Prisoners (2013)

Prisoners (2013)

2013 R 153 Minutes

Drama | Thriller | Crime

Keller Dover faces a parent's worst nightmare when his 6-year-old daughter, Anna, and her friend go missing. The only lead is an old motorhome that had been parked on their street. The head of the...

Overall Rating

9 / 10
Verdict: Great

User Review

  • BarneyNuttall

    BarneyNuttall

    9 / 10
    Denis Villeneuve proves himself to be a master of his craft with every film he makes. He's a director who takes a screenplay, pushes it further and then pushes it again making for some the most emotionally charged cinema in the 21st century.

    The title of the film only proves this. While the girls are literal prisoners to their captors, each character is a prisoner in their own way. Keller is a prisoner to the future, constantly afraid of what will happen if he doesn't 'pray for the best, prepare for the worst.' Meanwhile, Detective Loki is imprisoned in his past, something that the audience only gets brief glimpses of through sparse dialogue hints and Gyllenhaal's unstable performance.

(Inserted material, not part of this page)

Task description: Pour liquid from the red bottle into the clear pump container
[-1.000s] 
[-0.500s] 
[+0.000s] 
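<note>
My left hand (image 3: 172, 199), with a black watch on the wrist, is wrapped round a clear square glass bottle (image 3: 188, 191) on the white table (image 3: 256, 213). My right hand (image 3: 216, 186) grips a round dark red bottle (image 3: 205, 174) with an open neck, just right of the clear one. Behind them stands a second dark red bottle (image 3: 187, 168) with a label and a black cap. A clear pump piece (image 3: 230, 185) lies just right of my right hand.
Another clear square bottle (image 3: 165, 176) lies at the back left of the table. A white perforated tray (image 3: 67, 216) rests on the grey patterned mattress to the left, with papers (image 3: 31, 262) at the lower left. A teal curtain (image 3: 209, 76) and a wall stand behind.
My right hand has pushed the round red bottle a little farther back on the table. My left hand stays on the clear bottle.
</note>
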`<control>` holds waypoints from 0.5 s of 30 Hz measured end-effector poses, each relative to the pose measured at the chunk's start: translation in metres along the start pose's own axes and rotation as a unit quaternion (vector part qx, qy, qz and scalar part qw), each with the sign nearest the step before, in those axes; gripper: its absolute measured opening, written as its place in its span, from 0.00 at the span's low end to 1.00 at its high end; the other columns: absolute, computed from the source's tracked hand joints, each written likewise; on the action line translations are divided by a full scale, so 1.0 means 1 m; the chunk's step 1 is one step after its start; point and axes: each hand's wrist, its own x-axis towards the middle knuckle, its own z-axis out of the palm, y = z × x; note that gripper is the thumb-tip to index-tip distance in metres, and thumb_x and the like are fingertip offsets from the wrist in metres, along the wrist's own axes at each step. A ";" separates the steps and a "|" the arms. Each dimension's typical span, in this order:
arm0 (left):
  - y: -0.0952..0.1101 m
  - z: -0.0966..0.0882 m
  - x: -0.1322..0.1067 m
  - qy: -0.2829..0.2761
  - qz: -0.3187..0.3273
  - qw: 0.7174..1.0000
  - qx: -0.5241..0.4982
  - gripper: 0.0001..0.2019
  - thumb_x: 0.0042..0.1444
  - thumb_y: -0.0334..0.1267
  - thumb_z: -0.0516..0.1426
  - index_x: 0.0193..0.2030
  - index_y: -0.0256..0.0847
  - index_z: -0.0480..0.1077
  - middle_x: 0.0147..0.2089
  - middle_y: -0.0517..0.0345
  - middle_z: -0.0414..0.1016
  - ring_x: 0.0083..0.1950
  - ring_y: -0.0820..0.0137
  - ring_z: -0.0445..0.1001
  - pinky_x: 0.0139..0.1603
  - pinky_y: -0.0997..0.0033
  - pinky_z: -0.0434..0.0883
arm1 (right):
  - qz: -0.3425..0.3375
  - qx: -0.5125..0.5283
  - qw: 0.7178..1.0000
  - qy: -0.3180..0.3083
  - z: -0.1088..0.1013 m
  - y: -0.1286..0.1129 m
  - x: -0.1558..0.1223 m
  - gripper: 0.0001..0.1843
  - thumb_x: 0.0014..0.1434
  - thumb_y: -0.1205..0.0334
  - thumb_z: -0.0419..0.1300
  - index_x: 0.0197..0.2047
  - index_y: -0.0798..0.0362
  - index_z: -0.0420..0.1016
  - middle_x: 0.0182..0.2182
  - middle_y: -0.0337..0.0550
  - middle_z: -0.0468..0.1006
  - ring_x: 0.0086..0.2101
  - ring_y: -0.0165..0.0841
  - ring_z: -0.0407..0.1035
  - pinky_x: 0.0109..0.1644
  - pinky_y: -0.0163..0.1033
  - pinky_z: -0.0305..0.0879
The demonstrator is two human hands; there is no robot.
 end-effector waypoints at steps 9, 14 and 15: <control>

    The film's third act develops the motif of the maze. We even see a crazed lunatic obsessively drawing a maze, stating that it's a map. This only infuriates Loki, hinting at the meaning of this. I personally think the maze symbolises the maze of morality. Each character we follow has conflicting morals: Keller is desperate to find his daughter but ruthlessly tortures Alex in the process; Loki obeys the law in his investigation but could be doing more in his pursuit of the Dover's daughter; the Birches see what Keller has done and choose to keep it secret. No one is a straight line of morality in this film but instead a labyrinth of secrets and moral conundrums.

    The performances are all stellar in this film, brimming with grief and anger. Watching it for a second time, the overwhelming sense of loss and grief, accentuated by the wintery Commonwealth, was undeniable. Prisoners tells of a crime in which everyone becomes a prisoner to its consequences, creating a maze of morality in which our heroes must tread carefully for fear of succumbing to evil.